The Itanium processor, part 8: Advanced loads

Today we’ll look at advanced loads, which is when you load a value before you’re supposed to, in the hope that the value won’t change in the meantime.

Consider the following code:

int32_t SomeClass::tryGetValue(int32_t *value)
{
 if (!m_errno) {
  *value = m_value;
  m_readCount++;
 }
 return m_errno;
}

Let’s say that the SomeClass has m_value at offset zero, m_errno at offset 4, and m_readCount at offset 8.

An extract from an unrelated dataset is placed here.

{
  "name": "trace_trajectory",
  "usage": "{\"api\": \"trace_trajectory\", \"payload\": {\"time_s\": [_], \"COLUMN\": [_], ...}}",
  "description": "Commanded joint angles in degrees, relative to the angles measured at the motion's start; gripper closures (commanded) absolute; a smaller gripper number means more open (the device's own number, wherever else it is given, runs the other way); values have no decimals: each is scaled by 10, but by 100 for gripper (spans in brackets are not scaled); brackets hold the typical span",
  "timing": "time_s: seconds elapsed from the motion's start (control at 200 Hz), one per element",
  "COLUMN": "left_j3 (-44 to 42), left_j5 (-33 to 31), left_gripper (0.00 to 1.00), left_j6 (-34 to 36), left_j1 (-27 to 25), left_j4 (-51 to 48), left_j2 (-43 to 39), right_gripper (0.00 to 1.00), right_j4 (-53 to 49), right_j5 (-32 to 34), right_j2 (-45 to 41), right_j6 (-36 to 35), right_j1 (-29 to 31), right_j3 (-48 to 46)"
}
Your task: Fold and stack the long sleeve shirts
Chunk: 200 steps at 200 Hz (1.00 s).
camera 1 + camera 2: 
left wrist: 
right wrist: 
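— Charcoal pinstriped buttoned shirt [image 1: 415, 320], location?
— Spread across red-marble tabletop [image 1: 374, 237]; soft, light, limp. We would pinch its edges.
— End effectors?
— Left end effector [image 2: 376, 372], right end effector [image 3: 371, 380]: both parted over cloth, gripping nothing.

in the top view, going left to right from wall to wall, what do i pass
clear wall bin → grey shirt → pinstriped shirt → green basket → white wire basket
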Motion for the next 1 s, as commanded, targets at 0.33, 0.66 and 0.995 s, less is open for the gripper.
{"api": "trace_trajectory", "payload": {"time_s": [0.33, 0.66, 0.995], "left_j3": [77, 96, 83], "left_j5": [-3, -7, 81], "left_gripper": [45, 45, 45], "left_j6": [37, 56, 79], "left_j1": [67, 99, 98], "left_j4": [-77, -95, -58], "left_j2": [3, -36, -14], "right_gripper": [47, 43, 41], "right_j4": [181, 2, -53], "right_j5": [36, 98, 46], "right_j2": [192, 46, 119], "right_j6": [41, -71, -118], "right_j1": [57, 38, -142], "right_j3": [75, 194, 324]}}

The naïve way of compiling this function would go something like this:

        // we are a leaf function, so no need to use "alloc" or to save rp.
        // on entry: r32 = this, r33 = value

        addl    r30 = 08h, r32          // calculate &m_errno
        addl    r29 = 04h, r32 ;;       // calculate &m_readCount

        ld4     ret0 = [r30] ;;         // load m_errno

        cmp4.eq p6, p7 = ret0, r0       // p6 = m_errno == 0, p7 = !p6

(p7)    br.ret.sptk.many rp             // return m_errno if there was an error¹

        ld4     r31 = [r32] ;;          // load m_value (at offset 0)
        st4     [r33] = r31 ;;          // store m_value to *value

        ld4     r28 = [r29] ;;          // load m_readCount
        addl    r28 = 01h, r28 ;;       // calculate m_readCount + 1
        st4     [r29] = r28 ;;          // store updated m_readCount

        ld4     ret0 = [r30]            // reload m_errno for return value

        br.ret.sptk.many rp             // return

First, we calculate the addresses of our member variables. Then we load m_errno, and if there is an error, then we return it immediately. Otherwise, we copy the current value to *value, load m_readCount, increment it, and finally, we return m_errno.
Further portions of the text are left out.